What to work on:
Please output exactly the part of the records below that opens with the line containing "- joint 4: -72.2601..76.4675" and closes with the line containing "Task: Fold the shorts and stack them", both lines included, and nothing else.

(Records from a data source)
----------
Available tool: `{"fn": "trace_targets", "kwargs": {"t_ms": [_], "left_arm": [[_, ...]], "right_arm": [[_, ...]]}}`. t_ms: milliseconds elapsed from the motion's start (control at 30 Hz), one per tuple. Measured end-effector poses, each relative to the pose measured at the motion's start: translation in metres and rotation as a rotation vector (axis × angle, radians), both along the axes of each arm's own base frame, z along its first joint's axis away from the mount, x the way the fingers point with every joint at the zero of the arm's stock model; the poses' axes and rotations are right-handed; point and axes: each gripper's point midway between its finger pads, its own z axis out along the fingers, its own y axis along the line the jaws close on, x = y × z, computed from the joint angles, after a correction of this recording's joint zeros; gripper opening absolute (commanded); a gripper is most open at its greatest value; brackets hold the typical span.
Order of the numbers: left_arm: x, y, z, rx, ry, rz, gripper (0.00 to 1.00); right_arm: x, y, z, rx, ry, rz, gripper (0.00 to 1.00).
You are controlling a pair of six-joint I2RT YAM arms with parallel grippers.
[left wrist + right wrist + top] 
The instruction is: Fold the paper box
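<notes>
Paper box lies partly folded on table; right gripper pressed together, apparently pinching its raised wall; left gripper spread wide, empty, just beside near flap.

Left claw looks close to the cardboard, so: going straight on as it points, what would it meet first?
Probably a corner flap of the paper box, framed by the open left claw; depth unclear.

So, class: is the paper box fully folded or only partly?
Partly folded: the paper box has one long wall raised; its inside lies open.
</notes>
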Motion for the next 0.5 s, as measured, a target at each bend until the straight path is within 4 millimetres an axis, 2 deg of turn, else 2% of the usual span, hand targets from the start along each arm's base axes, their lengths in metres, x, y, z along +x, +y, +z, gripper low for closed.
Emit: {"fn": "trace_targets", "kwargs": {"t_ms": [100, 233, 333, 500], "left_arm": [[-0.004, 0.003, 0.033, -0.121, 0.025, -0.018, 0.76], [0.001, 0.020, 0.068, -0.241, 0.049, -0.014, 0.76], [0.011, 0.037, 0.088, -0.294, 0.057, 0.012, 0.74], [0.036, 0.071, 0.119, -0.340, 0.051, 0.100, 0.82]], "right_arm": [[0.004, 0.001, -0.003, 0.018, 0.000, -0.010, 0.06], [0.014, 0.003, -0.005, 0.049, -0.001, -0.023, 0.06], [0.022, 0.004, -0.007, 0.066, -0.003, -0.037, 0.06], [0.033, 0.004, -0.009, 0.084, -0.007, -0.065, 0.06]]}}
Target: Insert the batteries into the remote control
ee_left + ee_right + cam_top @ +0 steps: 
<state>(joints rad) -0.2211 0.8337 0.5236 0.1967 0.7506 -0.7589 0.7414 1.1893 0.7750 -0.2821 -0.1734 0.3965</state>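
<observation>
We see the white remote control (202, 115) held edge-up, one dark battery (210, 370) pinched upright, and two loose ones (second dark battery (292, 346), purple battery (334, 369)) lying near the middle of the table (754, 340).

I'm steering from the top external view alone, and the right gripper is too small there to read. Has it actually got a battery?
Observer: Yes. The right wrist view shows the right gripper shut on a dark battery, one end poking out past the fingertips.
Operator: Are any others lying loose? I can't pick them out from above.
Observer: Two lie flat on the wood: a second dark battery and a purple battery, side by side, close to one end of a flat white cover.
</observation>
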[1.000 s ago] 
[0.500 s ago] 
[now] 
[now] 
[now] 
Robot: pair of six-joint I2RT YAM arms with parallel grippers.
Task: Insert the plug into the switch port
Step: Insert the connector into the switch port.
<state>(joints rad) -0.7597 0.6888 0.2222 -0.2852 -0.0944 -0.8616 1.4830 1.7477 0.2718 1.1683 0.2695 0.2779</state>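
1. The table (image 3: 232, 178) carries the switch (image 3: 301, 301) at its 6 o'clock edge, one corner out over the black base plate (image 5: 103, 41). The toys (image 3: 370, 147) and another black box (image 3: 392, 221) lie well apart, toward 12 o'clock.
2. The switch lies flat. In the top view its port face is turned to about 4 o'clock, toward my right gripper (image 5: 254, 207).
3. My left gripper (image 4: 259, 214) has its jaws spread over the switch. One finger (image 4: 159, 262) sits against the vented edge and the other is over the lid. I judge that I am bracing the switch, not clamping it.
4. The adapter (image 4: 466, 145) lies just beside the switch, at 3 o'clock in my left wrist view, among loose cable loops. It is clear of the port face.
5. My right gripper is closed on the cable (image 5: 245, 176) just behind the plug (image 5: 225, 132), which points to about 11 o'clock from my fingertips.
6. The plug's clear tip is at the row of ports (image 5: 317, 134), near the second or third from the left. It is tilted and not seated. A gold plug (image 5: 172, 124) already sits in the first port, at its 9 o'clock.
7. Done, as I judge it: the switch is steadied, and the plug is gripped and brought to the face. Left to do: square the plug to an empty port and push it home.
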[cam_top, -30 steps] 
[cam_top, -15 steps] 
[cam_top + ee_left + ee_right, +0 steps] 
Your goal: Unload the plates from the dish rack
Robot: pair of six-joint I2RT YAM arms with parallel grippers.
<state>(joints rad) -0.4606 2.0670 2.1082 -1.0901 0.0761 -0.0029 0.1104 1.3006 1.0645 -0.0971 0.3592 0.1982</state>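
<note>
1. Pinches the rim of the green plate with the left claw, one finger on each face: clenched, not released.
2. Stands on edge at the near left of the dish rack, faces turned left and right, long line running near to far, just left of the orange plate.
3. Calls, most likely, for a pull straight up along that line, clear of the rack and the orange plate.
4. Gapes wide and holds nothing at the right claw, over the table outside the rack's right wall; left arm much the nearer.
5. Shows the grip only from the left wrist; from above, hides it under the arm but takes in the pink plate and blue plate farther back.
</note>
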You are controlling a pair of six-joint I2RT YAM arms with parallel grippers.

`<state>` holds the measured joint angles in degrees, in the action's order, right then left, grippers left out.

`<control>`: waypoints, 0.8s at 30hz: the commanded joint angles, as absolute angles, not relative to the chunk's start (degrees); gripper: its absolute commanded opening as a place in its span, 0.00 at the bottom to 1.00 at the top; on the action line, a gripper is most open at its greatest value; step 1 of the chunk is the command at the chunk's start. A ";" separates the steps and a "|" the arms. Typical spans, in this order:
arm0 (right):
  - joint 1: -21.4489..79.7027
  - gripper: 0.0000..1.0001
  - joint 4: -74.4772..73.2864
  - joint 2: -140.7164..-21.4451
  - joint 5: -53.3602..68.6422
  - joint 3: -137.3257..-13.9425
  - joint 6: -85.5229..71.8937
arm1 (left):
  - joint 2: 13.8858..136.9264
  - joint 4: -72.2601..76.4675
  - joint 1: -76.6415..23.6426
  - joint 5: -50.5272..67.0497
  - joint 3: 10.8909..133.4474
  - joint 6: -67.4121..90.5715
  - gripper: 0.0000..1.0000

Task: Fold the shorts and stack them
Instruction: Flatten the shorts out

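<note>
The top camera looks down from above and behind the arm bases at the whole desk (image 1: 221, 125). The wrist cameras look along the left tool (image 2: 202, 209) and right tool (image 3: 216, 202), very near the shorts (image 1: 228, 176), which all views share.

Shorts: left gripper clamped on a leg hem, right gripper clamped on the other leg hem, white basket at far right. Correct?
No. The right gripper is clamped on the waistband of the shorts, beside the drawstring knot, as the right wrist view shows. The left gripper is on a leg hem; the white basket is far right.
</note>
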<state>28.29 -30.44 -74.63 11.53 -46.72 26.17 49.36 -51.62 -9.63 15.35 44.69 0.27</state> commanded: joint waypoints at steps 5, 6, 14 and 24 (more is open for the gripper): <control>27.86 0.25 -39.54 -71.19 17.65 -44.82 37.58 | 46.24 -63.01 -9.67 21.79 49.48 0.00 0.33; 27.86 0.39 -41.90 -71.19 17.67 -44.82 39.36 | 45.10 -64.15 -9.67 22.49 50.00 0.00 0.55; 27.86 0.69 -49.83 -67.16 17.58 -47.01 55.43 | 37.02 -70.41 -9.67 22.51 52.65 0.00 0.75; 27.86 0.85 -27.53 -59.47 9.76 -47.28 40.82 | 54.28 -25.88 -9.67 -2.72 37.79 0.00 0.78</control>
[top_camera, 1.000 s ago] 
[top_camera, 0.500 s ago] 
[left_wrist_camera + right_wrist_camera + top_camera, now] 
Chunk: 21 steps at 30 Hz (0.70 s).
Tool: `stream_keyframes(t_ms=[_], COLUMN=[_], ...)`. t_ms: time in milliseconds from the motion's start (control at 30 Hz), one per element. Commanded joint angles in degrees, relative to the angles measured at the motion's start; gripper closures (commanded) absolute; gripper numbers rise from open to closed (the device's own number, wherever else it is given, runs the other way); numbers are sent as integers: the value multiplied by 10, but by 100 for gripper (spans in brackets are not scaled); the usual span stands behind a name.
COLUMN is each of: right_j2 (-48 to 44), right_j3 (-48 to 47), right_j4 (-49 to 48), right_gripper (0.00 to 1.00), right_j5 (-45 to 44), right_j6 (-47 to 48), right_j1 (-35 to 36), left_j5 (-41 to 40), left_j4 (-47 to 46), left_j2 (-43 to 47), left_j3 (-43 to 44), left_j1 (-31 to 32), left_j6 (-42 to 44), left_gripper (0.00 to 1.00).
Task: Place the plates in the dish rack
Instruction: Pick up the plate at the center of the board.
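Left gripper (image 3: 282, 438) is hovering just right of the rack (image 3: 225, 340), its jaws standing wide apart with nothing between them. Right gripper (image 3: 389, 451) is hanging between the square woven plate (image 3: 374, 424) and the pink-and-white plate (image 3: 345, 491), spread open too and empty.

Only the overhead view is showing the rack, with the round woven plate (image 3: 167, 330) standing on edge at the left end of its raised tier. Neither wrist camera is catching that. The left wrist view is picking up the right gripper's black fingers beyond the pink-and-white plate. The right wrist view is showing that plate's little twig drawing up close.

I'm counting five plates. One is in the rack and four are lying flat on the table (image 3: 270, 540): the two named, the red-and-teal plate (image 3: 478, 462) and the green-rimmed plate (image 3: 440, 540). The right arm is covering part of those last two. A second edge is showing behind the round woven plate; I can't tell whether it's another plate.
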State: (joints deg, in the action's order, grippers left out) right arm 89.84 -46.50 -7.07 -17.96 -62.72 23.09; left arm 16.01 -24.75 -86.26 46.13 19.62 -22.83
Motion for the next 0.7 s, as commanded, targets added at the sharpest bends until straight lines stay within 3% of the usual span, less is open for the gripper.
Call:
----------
Output of the exercise:
  - joint 4: -72.2601..76.4675
  - joint 1: -76.6415..23.6426
  - joint 5: -50.5272..67.0497
  - joint 3: 10.8909..133.4474
  - joint 6: -67.4121..90.5715
  - gripper: 0.0000..1.0000

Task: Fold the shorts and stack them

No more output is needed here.